NVIDIA Triton Inference Server Container Versions
The following table shows what versions of Ubuntu, CUDA, Triton Inference Server, and TensorRT are supported in each of the NVIDIA containers for Triton Inference Server. For older container versions, refer to the Frameworks Support Matrix.
Container Version | Triton Inference Server | Ubuntu | CUDA Toolkit | TensorRT |
---|---|---|---|---|
20.07 | 1.15.0 |
18.04 |
NVIDIA CUDA 11.0.194 | TensorRT 7.1.3 |
20.06 | 1.14.0 | NVIDIA CUDA 11.0.167 | TensorRT 7.1.2 | |
20.03.1 | 1.13.0 | NVIDIA CUDA 10.2.89 | TensorRT 7.0.0 | |
20.03 | 1.12.0 | |||
1.11.0 | ||||
1.10.0 | ||||
1.9.0 | TensorRT 6.0.1 | |||
1.8.0 | ||||
19.10 | 1.7.0 | NVIDIA CUDA 10.1.243 | ||
19.09 | 1.6.0 | |||
19.08 | 1.5.0 | TensorRT 5.1.5 |
Known Issues
- When using the TensorRT NGC container to generate TensorRT models for Triton, the 20.07.1 version of the TensorRT container must be used to ensure compatibility with Triton 20.07.
-
The KFServing HTTP/REST and GRPC protocols and corresponding Python and C++ clients are beta quality and are likely to change.

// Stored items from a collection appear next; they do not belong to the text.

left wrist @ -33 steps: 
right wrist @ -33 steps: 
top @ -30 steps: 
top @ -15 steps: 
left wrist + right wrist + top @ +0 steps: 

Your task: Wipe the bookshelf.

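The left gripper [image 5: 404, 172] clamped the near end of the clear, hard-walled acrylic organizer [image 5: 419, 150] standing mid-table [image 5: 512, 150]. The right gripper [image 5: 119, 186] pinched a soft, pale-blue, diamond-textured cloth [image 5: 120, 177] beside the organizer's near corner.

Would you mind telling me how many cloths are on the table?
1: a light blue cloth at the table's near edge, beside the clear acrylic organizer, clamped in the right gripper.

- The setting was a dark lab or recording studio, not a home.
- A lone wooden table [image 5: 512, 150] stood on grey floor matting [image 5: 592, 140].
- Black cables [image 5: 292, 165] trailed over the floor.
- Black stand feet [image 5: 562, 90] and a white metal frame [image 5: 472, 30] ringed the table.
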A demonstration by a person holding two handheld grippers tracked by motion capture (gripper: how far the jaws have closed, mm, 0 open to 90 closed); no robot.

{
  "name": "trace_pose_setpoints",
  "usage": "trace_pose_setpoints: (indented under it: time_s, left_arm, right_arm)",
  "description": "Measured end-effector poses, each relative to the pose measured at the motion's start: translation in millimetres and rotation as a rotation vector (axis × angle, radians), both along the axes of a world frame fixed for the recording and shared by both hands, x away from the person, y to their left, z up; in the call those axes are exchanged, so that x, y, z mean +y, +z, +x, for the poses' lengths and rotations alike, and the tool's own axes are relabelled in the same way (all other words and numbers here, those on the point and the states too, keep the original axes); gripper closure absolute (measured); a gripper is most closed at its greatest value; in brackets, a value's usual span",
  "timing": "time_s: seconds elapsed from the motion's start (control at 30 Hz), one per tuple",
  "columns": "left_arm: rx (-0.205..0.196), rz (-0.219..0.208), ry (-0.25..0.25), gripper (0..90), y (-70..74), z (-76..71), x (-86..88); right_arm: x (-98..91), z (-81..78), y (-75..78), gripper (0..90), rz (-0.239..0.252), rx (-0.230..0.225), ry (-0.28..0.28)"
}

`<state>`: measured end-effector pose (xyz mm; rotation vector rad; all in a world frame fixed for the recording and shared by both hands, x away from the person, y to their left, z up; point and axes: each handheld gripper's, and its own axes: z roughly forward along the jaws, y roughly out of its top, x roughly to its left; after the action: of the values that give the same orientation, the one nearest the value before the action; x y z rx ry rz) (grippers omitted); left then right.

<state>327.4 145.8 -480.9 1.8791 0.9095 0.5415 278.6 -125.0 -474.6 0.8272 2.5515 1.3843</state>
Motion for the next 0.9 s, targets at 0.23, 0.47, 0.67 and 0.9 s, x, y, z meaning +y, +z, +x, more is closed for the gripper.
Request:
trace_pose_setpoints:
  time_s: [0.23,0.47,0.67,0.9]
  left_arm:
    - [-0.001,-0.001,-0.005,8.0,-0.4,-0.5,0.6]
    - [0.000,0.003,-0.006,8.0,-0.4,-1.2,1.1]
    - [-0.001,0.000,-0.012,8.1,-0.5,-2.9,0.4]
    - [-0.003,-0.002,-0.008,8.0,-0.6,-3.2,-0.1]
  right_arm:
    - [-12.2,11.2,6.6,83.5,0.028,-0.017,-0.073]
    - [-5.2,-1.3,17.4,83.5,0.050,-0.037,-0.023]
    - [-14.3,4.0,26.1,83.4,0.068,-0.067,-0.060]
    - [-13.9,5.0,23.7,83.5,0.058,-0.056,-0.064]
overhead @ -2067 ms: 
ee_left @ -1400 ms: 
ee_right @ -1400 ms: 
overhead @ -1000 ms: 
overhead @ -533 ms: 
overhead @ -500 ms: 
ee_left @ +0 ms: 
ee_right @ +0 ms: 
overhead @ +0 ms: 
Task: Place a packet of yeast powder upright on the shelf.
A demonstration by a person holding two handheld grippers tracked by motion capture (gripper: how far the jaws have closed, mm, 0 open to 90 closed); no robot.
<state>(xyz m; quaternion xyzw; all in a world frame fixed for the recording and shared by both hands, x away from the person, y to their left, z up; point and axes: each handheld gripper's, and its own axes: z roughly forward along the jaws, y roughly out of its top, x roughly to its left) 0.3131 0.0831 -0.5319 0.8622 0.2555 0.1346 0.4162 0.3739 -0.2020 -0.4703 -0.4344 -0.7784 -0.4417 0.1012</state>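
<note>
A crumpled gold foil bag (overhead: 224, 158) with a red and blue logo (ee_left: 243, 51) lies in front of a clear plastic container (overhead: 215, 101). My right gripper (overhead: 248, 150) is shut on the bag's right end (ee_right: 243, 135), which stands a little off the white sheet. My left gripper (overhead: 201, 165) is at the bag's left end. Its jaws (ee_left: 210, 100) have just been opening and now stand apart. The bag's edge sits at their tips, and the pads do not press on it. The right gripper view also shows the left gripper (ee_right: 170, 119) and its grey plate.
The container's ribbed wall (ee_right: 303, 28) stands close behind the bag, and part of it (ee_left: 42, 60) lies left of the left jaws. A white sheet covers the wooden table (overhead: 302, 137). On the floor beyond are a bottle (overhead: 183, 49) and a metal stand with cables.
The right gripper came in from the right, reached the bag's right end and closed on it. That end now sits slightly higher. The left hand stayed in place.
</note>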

- The new C API specified in tritonserver.h is beta quality and is likely to change.
- TensorRT reformat-free I/O is not supported.
- Some versions of Google Kubernetes Engine (GKE) contain a regression in the handling of LD_LIBRARY_PATH that prevents the inference server container from running correctly (see issue 141255952). Use a GKE 1.13 or earlier version or a GKE 1.14.6 or later version to avoid this issue.